From the material below, pull each line containing the string "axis".
********
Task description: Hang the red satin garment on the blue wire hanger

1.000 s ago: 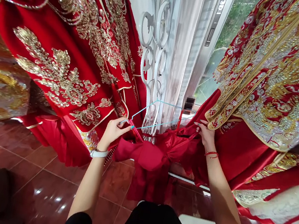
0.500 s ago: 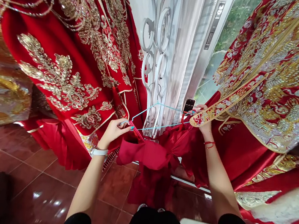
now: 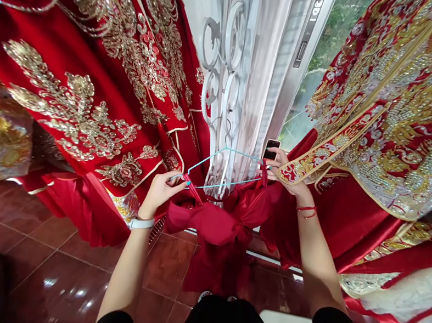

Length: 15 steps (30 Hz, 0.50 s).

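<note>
My left hand (image 3: 161,189) pinches one end of the thin blue wire hanger (image 3: 223,168), fingers closed on it together with a fold of the plain red satin garment (image 3: 221,224) that droops just below. My right hand (image 3: 287,173) grips the hanger's other end, partly hidden behind the embroidered sleeve edge (image 3: 318,151) of the robe beside it. The satin looks light, soft and slippery, likely to slide off; the wire seems springy, so the corners look like the surest hold.

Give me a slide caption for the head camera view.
Both hands, left and right, hold a blue hanger carrying a red garment.
</note>
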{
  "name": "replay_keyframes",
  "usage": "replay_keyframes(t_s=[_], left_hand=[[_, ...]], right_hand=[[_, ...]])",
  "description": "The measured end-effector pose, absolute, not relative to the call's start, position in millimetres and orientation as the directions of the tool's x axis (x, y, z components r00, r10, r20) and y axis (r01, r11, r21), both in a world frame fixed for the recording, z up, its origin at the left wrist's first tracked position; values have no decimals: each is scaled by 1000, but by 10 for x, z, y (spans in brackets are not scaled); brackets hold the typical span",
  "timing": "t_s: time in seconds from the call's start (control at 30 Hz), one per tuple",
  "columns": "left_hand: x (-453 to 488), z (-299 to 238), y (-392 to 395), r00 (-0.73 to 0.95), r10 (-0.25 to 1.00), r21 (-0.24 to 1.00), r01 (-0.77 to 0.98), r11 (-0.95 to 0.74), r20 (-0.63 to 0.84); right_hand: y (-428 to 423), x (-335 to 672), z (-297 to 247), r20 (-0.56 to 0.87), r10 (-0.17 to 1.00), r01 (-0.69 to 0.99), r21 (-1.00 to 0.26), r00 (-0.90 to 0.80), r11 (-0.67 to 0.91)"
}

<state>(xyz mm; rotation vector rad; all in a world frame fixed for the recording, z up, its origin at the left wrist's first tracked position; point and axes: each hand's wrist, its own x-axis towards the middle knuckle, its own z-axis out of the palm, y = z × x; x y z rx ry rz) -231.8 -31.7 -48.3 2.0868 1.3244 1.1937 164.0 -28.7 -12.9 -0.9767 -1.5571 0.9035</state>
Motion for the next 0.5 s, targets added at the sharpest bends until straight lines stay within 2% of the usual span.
replay_keyframes(t_s=[0.07, 0.13, 0.3, 0.4, 0.5], left_hand=[[-2330, -477, -306, 192, 870, 690, 542, -480, 455], [-2334, -469, -304, 191, 869, 686, 546, -481, 457], [-2317, -451, -340, 197, 872, 683, 554, -476, 449], [-2303, -447, -363, 194, 876, 686, 556, -470, 442], [-2299, -451, -366, 204, 876, 687, 552, -472, 438]], right_hand=[[-352, 1665, -149, 326, 924, 168, -918, -201, 360], [-372, 1638, -178, 327, 930, 277, -889, -171, 363], [-303, 1487, -255, 490, 871, 558, -723, 0, 407], [-286, 1441, -252, 561, 828, 674, -608, -10, 420], [-313, 1446, -171, 550, 831, 743, -519, -89, 423]])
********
◆ **EXERCISE ANSWER**:
  "description": "The measured end-effector pose, absolute, not relative to the call's start, position in millimetres and orientation as the directions of the tool's x axis (x, y, z components r00, r10, r20) and y axis (r01, r11, r21), both in a world frame fixed for the recording, z up, its origin at the left wrist's first tracked position; values have no decimals: each is scaled by 1000, but by 10 for x, z, y (spans in brackets are not scaled); brackets hold the typical span",
<state>(xyz mm; rotation vector rad; all in a world frame fixed for the recording, z up, its origin at the left wrist's first tracked position; point and axes: each hand's wrist, its own x-axis towards the middle knuckle, its own z-axis out of the palm, y = z × x; x y z rx ry rz) -231.8 -31.7 -48.3 2.0868 1.3244 1.1937 164.0 -28.7 -12.9 -0.9767 -1.5571 0.9035</state>

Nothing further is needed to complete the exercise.